There are several implications of this study for military policy development as well as for civilian and military medical providers who care for service members, particularly those with TBI. Clearly, more research is needed to examine how combat-acquired TBI relates to postdeployment excessive substance use and the later development of addiction-related disorders (
7). The presence of TBI should trigger substance use screening and brief intervention that are designed, implemented, and evaluated with military populations. Given the heightened risk of TBI and the high prevalence of binge drinking in the military, research on what constitutes effective tertiary substance use prevention programming for those with TBI is warranted. Additionally, to reduce consequences of substance abuse among those with TBI will require more effective early interventions in primary care and better access to acceptable treatment options.

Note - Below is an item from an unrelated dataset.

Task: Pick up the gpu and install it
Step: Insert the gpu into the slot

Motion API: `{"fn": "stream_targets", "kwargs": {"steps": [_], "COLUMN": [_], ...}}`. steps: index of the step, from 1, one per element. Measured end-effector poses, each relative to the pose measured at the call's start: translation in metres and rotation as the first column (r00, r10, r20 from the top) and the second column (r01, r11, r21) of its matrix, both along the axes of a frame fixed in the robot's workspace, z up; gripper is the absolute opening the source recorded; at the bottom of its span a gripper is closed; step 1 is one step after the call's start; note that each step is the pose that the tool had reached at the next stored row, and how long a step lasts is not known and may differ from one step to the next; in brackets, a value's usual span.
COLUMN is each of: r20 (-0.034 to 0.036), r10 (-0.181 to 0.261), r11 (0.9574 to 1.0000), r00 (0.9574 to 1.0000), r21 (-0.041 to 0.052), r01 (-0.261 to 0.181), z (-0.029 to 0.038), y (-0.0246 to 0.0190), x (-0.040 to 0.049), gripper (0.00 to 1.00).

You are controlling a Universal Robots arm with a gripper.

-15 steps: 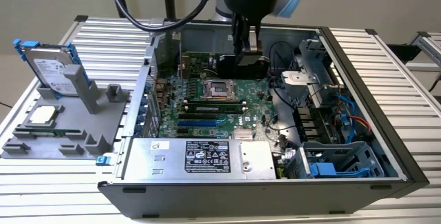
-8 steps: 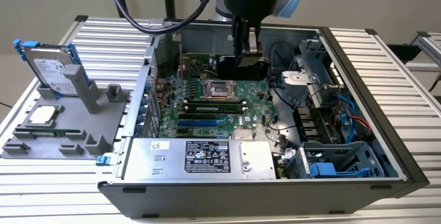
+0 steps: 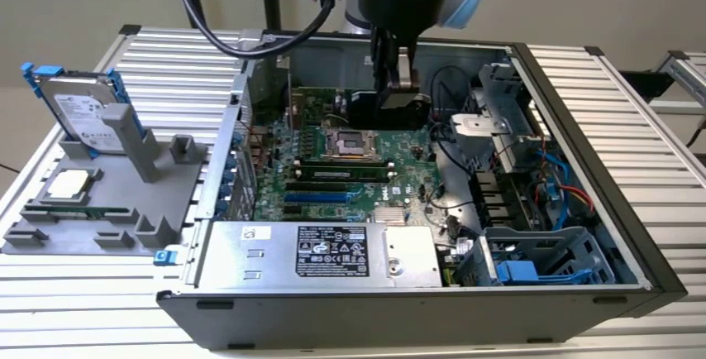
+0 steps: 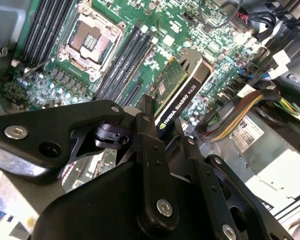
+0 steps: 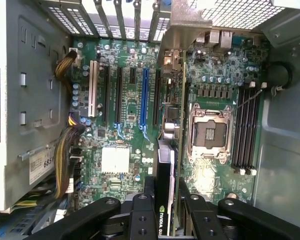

The Institute of Medicine committee found a lack of consistent implementation of evidence-based prevention, screening, early intervention, and treatment services in the DOD (
2). Effective environmental prevention strategies (e.g., partnerships between base commanders and local communities around sales to underage drinkers) are important because most service members are at peak ages for alcohol use disorder. The military should mount proven prevention efforts for those with TBI, including mandatory use of a validated alcohol screening tool in primary care accompanied with medical provider education on evidence-based brief counseling and intervention (
8). The military’s current screening program centers on deployment events, and referrals for care associated with alcohol use are rare (
9).
Effective pharmaceutical treatments for alcohol dependence (naltrexone and extended-release naltrexone) are recommended in the VA/DOD Clinical Practice Guidelines (
10), which could be used for those with TBI, but these treatments are rarely applied (
2). A recent memo clarified that current DOD policy permits primary care clinicians to provide confidential counseling for emergent alcohol problems without notification of the patient’s commander (
2); however, to destigmatize alcohol treatment will require new DOD policy permitting confidentiality. A pilot program permitting confidential access to the Army Substance Abuse Program found that participants highly valued this option (
11), and other preliminary data revealed increased referrals and volunteers for treatment, including officers who otherwise rarely enter treatment (
2).
The findings of the Miller et al. study not only underscore the need for continued attention to addiction-related disorders among service members but add to the growing evidence that TBI may co-occur with substance misuse and abuse. Preventive and ameliorative interventions will not only need to be efficacious for addiction-related disorders but must also be proven effective for those service members who have a history of TBI.